Write the listing out once more, identical to the original but without pictures.

/---

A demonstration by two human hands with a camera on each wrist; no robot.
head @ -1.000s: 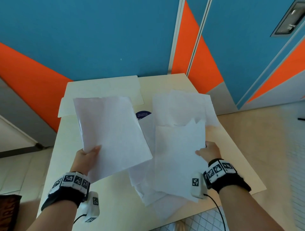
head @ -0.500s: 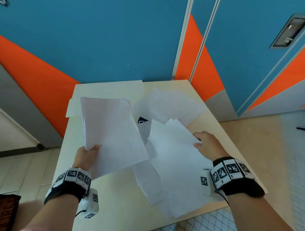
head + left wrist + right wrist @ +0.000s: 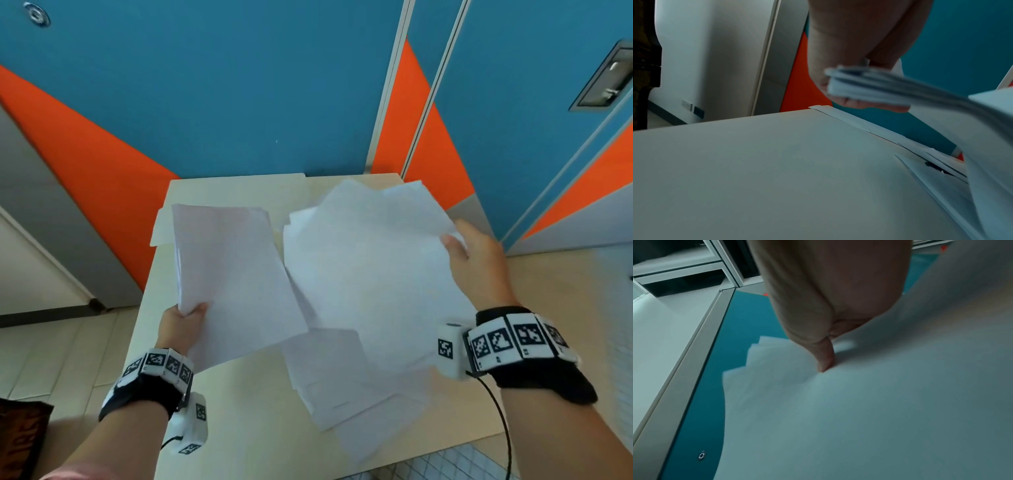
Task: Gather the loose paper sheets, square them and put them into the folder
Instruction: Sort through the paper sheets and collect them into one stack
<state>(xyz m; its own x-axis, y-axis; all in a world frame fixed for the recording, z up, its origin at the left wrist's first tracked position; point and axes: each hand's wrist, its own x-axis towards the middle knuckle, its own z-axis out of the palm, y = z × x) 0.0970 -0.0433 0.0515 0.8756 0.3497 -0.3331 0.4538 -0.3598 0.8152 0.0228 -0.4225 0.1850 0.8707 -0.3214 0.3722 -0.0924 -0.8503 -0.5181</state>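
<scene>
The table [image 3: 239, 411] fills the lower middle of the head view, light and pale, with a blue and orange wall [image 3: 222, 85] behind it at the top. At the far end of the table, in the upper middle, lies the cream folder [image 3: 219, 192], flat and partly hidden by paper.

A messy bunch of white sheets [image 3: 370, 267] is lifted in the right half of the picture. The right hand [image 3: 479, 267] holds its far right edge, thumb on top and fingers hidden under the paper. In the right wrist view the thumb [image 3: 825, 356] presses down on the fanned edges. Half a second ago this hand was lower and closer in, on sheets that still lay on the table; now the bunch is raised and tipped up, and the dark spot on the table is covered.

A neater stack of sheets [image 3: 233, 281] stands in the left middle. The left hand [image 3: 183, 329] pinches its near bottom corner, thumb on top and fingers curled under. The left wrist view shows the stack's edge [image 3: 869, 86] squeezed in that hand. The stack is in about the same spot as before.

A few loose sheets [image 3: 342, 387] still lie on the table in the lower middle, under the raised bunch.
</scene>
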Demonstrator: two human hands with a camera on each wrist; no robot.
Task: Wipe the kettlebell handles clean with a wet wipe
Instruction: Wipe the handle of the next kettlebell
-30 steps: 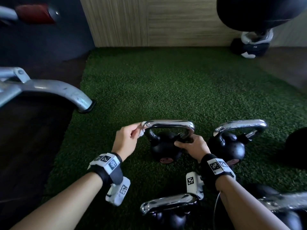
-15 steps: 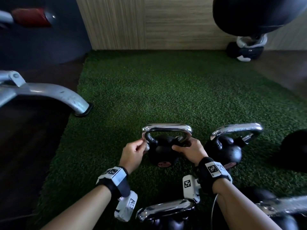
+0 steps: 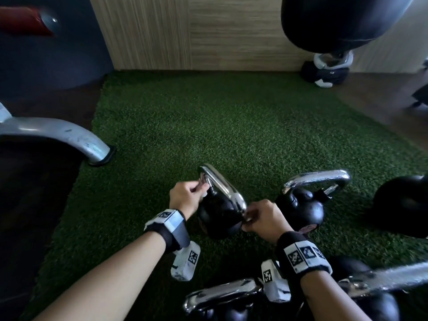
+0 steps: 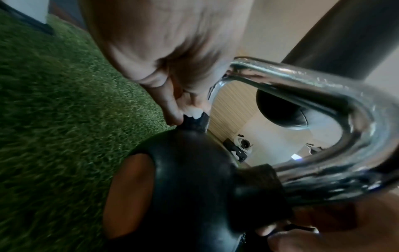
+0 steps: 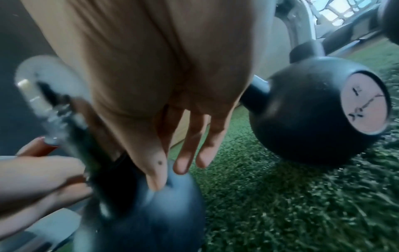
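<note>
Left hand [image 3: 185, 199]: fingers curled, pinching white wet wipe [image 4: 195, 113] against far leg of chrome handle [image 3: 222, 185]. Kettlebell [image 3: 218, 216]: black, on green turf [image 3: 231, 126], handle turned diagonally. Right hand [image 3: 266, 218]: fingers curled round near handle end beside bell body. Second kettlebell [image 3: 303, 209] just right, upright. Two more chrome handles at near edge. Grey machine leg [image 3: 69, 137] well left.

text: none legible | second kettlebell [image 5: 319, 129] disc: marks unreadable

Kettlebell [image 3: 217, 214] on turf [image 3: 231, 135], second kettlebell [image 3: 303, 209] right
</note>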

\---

- Output below:
A demonstration by two human hands with a camera on each wrist; no robot.
head @ -1.000s: 
head @ -0.500s: 
head + left wrist + right wrist @ +0.000s: 
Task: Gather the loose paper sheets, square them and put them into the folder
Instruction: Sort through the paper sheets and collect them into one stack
<state>(xyz m; its own x-axis, y-axis; all in a world frame fixed for the recording, z up, its origin at the left wrist's first tracked position; point and axes: each hand's wrist, its own x-axis towards the middle knuckle, its own z-axis out of the palm, y = z × x) 0.0970 -0.0433 0.0515 0.8756 0.3497 -0.3331 0.4538 -0.3598 0.8152 0.0228 -0.4225 0.1850 0.8707 -0.3214 0.3722 -0.0924 -0.8503 -0.5181</state>
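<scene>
The table [image 3: 239, 411] fills the lower middle of the head view, light and pale, with a blue and orange wall [image 3: 222, 85] behind it at the top. At the far end of the table, in the upper middle, lies the cream folder [image 3: 219, 192], flat and partly hidden by paper.

A messy bunch of white sheets [image 3: 370, 267] is lifted in the right half of the picture. The right hand [image 3: 479, 267] holds its far right edge, thumb on top and fingers hidden under the paper. In the right wrist view the thumb [image 3: 825, 356] presses down on the fanned edges. Half a second ago this hand was lower and closer in, on sheets that still lay on the table; now the bunch is raised and tipped up, and the dark spot on the table is covered.

A neater stack of sheets [image 3: 233, 281] stands in the left middle. The left hand [image 3: 183, 329] pinches its near bottom corner, thumb on top and fingers curled under. The left wrist view shows the stack's edge [image 3: 869, 86] squeezed in that hand. The stack is in about the same spot as before.

A few loose sheets [image 3: 342, 387] still lie on the table in the lower middle, under the raised bunch.
</scene>
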Demonstrator: two human hands with a camera on each wrist; no robot.
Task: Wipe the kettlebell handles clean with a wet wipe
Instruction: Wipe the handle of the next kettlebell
-30 steps: 
-15 steps: 
+0 steps: 
+0 steps: 
+0 steps: 
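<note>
Left hand [image 3: 185, 199]: fingers curled, pinching white wet wipe [image 4: 195, 113] against far leg of chrome handle [image 3: 222, 185]. Kettlebell [image 3: 218, 216]: black, on green turf [image 3: 231, 126], handle turned diagonally. Right hand [image 3: 266, 218]: fingers curled round near handle end beside bell body. Second kettlebell [image 3: 303, 209] just right, upright. Two more chrome handles at near edge. Grey machine leg [image 3: 69, 137] well left.

text: none legible | second kettlebell [image 5: 319, 129] disc: marks unreadable

Kettlebell [image 3: 217, 214] on turf [image 3: 231, 135], second kettlebell [image 3: 303, 209] right
</note>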

For this exercise, nothing further remains to be done.